Commissioner Hayne QC blamed greed for the widespread misconduct and his interim report said short-term profit had been pursued at the expense of basic standards of honesty.
He also slammed ASIC and APRA for failing to mark and enforce the boundaries of permissible behaviour, saying the misconduct either went unpunished or the consequences did not meet the seriousness of what occurred.
Both regulators have pledged to be tougher.
ASIC now plans to take criminal and civil action more often, rather than negotiating resolutions with the big banks and others.
It’s also expected to become harder to get a loan as banks will have to do more to verify customers’ income and their actual living expenses.
Banks will also face pressure to radically change the way they pay staff including senior executives after Mr Hayne slammed the emphasis on rewarding sales and profits.
The major banks all made changes to their remuneration practices after the independent Sedgwick review in 2017 recommended an overhaul, although the royal commission’s interim report noted they continued to emphasise sales. The recommended changes will likely cover all bank staff, not just senior executives.
Mr Hayne may recommend significant changes for brokers and other intermediaries in the home loan industry.
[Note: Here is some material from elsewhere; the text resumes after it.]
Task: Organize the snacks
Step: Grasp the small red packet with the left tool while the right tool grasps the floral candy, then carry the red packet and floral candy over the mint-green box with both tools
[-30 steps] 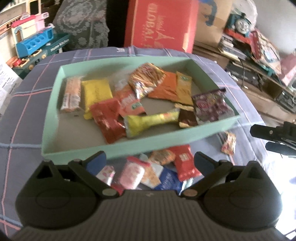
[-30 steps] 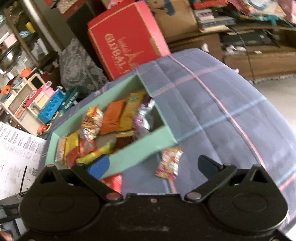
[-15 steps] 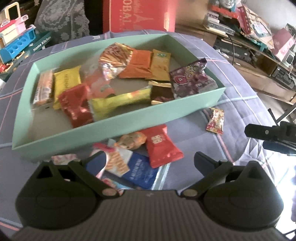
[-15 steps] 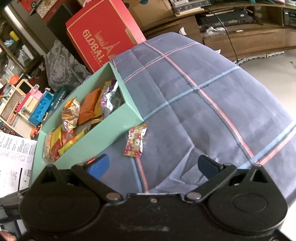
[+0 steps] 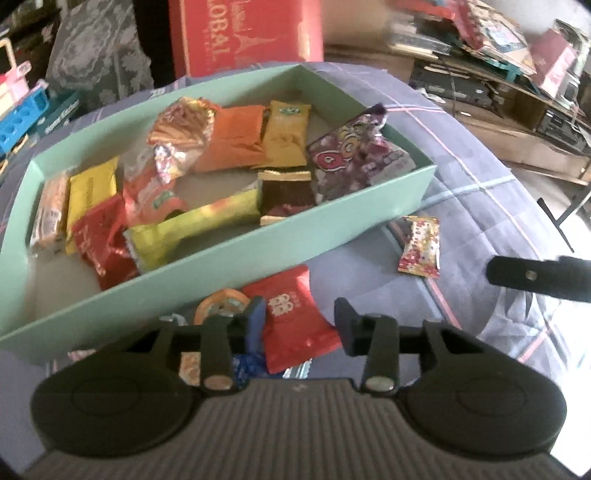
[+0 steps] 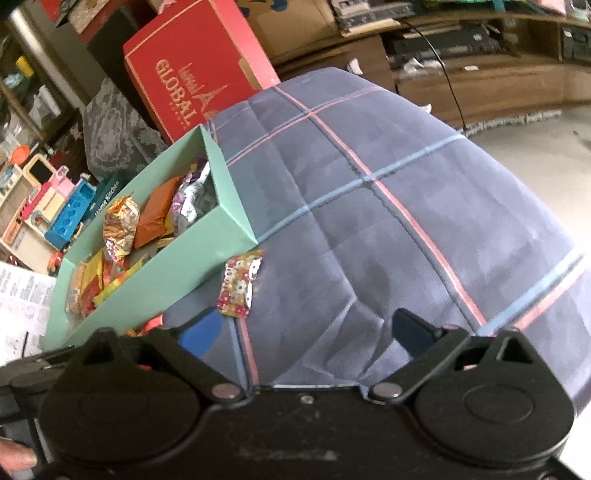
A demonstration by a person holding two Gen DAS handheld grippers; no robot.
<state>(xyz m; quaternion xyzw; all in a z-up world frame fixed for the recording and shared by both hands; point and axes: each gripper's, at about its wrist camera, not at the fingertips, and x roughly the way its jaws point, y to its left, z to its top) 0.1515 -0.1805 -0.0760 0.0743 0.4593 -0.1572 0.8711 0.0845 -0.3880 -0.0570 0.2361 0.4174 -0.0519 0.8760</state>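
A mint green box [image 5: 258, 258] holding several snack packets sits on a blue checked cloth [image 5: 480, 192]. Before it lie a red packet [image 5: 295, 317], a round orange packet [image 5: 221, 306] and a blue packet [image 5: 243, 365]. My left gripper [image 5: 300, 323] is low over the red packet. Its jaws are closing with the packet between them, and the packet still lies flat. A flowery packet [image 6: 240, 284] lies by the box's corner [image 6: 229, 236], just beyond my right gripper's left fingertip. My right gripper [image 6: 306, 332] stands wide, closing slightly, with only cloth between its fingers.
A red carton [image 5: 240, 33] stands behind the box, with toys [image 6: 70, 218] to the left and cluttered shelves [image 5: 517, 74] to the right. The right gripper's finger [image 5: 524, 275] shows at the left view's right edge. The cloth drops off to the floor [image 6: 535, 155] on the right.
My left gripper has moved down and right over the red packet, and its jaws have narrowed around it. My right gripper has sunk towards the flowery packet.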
He said reforms to broker remuneration agreed to by the industry, such as eliminating volume-based commissions, were limited and did not deal with the basic problem of people being encouraged to borrow more than they need.
Financial advisers also face potential changes to their remuneration, most notably over grandfathered payments and trail commissions.
When it comes to the insurance and superannuation industries, Mr Hayne has been considering whether cold calls to sell insurance should be banned and if some types of policies such as accidental death products should not be sold.